The Israeli newspaper reader knows about the baby pulled from the wreckage in Port-au-Prince. Few have heard about the infants who sleep in the ruins of their families' homes in Gaza. The Israel Defense Forces prohibition of reporters entering the Gaza Strip is an excellent excuse for burying our heads in the sand of Tel Aviv's beaches; on a good day, the sobering reports compiled by human rights organizations such as B'Tselem, Gisha - Legal Center for Freedom of Movement, and Physicians for Human Rights-Israel on the situation in Gaza are pushed to the newspapers' back pages. To get an idea of what life is like in the world's largest prison, one must forgo "Big Brother" and switch to one of the foreign networks.

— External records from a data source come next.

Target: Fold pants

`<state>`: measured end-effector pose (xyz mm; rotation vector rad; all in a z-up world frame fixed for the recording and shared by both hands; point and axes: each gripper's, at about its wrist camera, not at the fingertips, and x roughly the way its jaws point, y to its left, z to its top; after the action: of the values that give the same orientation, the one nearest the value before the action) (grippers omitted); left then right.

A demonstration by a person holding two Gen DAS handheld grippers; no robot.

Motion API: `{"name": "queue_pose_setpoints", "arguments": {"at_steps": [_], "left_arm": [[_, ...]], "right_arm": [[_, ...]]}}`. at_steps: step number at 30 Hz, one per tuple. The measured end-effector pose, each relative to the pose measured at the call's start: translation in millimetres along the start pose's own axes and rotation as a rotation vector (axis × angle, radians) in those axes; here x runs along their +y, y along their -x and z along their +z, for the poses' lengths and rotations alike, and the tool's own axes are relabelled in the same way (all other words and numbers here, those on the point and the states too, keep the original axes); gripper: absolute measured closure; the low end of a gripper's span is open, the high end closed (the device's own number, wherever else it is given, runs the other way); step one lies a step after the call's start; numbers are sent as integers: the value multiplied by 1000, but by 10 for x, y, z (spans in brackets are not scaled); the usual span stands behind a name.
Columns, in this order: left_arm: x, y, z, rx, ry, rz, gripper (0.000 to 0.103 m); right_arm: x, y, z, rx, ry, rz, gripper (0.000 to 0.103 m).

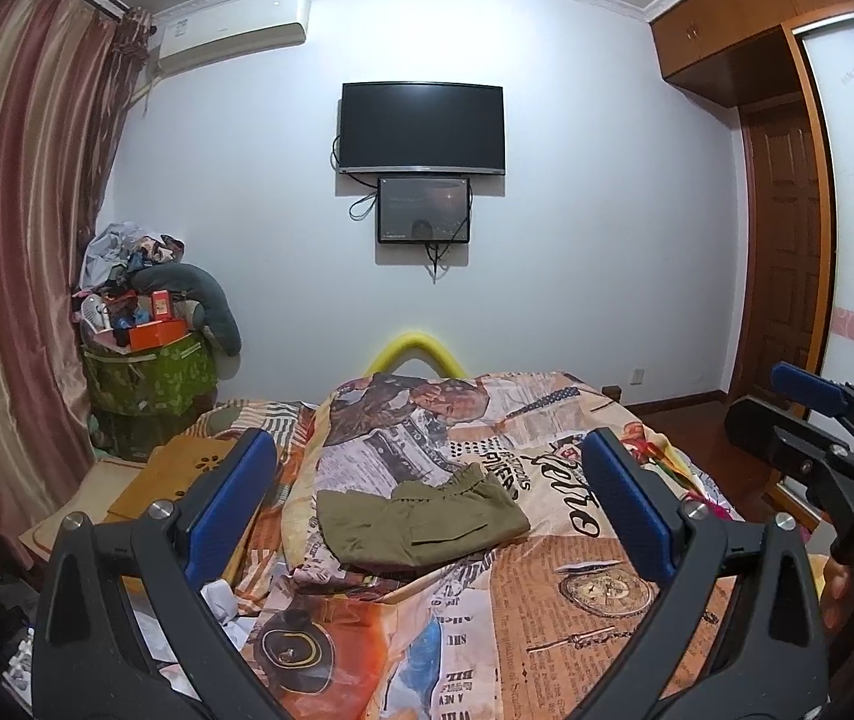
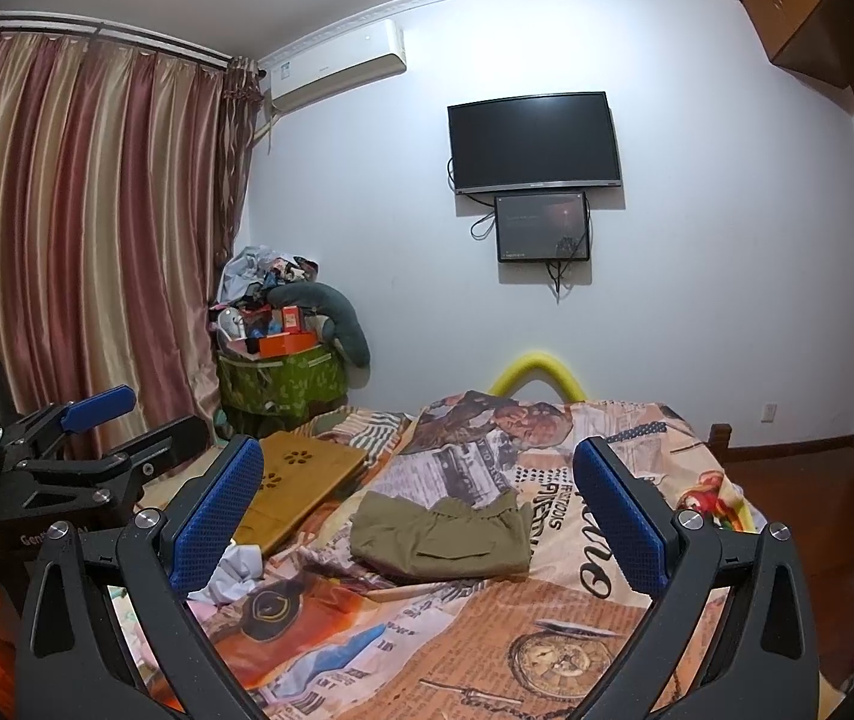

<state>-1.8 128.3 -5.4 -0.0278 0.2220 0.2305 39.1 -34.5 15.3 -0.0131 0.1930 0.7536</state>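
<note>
The olive pants [image 1: 424, 519] lie folded into a compact rectangle on the newspaper-print bedspread [image 1: 547, 612], below the wall television [image 1: 421, 127]. Both grippers hover level above the near part of the bedspread, well short of the pants and touching nothing. The left gripper [image 1: 427, 510] has its blue pads spread wide and empty. The right gripper [image 2: 418, 513], just beside it, is likewise spread wide and empty.

Bed under newspaper-print quilt [image 1: 547, 588]; wooden lap tray [image 2: 301, 474] on bed's left side; black TV [image 1: 421, 126] on white wall, smaller screen [image 1: 424, 210] just below; air conditioner [image 1: 235, 30] near ceiling; striped curtain [image 2: 79, 228] at left; green bin [image 2: 280, 384] heaped with clutter in corner; wooden cabinets [image 1: 727, 24] upper right.
</note>
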Motion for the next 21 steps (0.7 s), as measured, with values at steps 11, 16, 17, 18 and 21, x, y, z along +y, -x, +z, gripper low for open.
{"name": "queue_pose_setpoints", "arguments": {"at_steps": [11,16,17,18,21], "left_arm": [[-22,50,17,-10,10,-19,0],[-20,51,7,-12,10,-11,0],[-22,47,7,-10,12,-10,0],[-21,38,8,-8,13,-12,0],[-18,13,3,-1,15,-12,0]], "right_arm": [[-7,10,2,-2,-2,1,0],[-12,15,7,-2,-4,2,0],[-14,11,4,-2,-3,2,0],[-12,14,5,-1,-4,2,0],[-13,17,5,-2,-5,-1,0]]}}
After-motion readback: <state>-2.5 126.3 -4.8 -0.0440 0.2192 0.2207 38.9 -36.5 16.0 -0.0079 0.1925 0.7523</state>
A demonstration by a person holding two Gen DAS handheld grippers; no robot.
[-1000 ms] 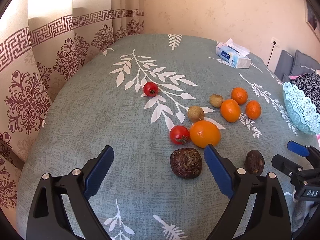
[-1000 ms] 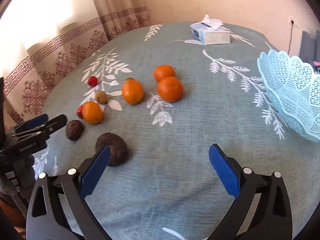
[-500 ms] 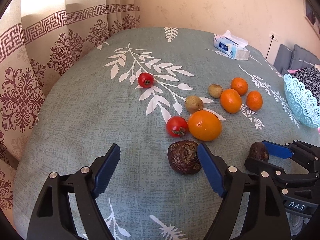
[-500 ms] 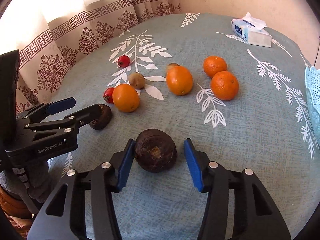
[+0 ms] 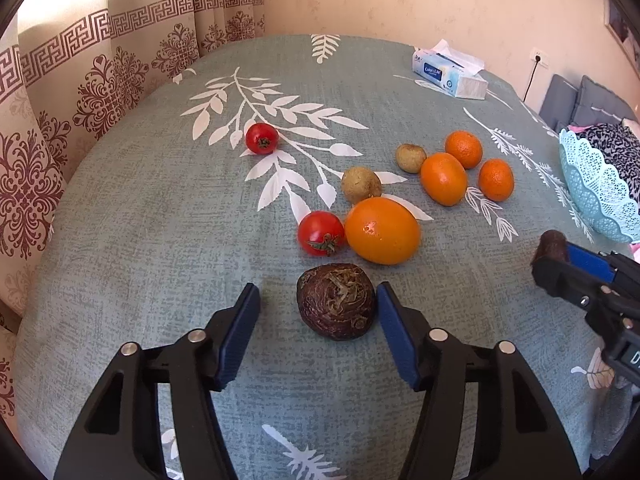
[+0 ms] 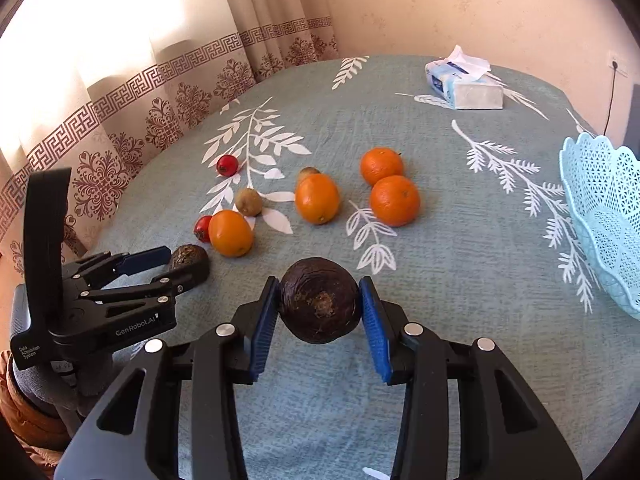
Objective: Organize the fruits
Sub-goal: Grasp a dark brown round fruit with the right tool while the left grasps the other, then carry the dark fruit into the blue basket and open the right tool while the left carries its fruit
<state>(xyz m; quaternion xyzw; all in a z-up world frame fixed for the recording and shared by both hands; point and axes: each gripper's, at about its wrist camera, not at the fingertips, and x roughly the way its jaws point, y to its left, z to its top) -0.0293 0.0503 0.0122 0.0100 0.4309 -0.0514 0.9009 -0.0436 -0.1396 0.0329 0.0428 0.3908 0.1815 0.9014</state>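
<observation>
My right gripper point(image 6: 319, 305) is shut on a dark brown round fruit point(image 6: 319, 305) and holds it just above the cloth; it also shows in the left wrist view point(image 5: 553, 246). My left gripper point(image 5: 318, 310) is open around a second dark brown fruit point(image 5: 337, 301); the right pad touches it, the left pad stands apart. That fruit shows in the right wrist view point(image 6: 188, 258). Beyond lie several oranges point(image 5: 382, 230), two tomatoes point(image 5: 321, 233) and two small brown fruits point(image 5: 361, 185). A light blue lace basket point(image 6: 600, 216) stands at the right.
A tissue box point(image 5: 450, 74) sits at the far side of the table. The green leaf-print cloth point(image 5: 160, 220) covers the round table. Patterned curtains point(image 5: 80, 80) hang at the left. A wall socket and cable point(image 5: 536, 64) are at the back right.
My right gripper closed on its dark fruit and lifted it a little. My left gripper moved forward around the other dark fruit and narrowed.
</observation>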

The disaster in Haiti is a natural one; the one in Gaza is the unproud handiwork of man. Our handiwork. The IDF does not send cargo planes stuffed with medicines and medical equipment to Gaza. The missiles that Israel Air Force combat aircraft fired there a year ago hit nearly 60,000 homes and factories, turning 3,500 of them into rubble. Since then, 10,000 people have been living without running water, 40,000 without electricity. Ninety-seven percent of Gaza's factories are idle due to Israeli government restrictions on the import of raw materials for industry. Soon it will be one year since the international community pledged, at the emergency conference in Sharm el-Sheikh, to donate $4.5 billion for Gaza's reconstruction. Israel's ban on bringing in building materials is causing that money to lose its value.
A few days before Israeli physicians rushed to save the lives of injured Haitians, the authorities at the Erez checkpoint prevented 17 people from passing through in order to get to a Ramallah hospital for urgent corneal transplant surgery. Perhaps they voted for Hamas. At the same time that Israeli psychologists are treating Haiti's orphans with devotion, Israeli inspectors are making sure no one is attempting to plant a doll, a notebook or a bar of chocolate in a container bringing essential goods into Gaza. So what if the Goldstone Commission demanded that Israel lift the blockade on the Strip and end the collective punishment of its inhabitants? Only those who hate Israel could use frontier justice against the first country to set up a field hospital in Haiti.
True, Haiti's militias are not firing rockets at Israel. But the siege on Gaza has not stopped the Qassams from coming. The prohibition of cilantro, vinegar and ginger being brought into the Strip since June 2007 was intended to expedite the release of Gilad Shalit and facilitate the fall of the Hamas regime. As everyone knows, even though neither mission has been particularly successful, and despite international criticism, Israel continues to keep the gates of Gaza locked. Even the images of our excellent doctors in Haiti cannot blur our ugly face in the Strip.